* What to produce:
Every line from the first one in the listing down to the line with "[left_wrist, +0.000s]" should be restated word for word.

* Records for the task:

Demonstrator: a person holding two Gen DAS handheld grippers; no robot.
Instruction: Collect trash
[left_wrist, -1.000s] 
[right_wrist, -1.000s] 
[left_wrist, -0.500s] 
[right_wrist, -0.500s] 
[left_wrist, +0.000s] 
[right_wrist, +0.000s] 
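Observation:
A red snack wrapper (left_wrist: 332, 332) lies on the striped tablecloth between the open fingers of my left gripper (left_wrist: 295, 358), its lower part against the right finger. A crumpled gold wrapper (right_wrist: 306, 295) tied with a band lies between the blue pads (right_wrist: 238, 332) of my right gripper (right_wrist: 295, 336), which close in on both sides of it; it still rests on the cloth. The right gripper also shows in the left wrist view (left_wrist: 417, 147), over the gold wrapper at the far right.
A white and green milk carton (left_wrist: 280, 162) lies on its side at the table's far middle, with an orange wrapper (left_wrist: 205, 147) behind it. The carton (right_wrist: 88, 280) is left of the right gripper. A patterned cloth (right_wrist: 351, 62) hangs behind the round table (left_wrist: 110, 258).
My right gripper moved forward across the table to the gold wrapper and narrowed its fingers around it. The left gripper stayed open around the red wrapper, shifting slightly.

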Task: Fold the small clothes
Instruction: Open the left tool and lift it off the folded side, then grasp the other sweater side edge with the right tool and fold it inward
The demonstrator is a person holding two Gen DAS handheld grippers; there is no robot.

* Exercise response:
Demonstrator: a person holding two Gen DAS handheld grippers; no robot.
Instruction: Collect trash
[left_wrist, -1.000s] 
[right_wrist, -1.000s] 
[left_wrist, -0.500s] 
[right_wrist, -0.500s] 
[left_wrist, +0.000s] 

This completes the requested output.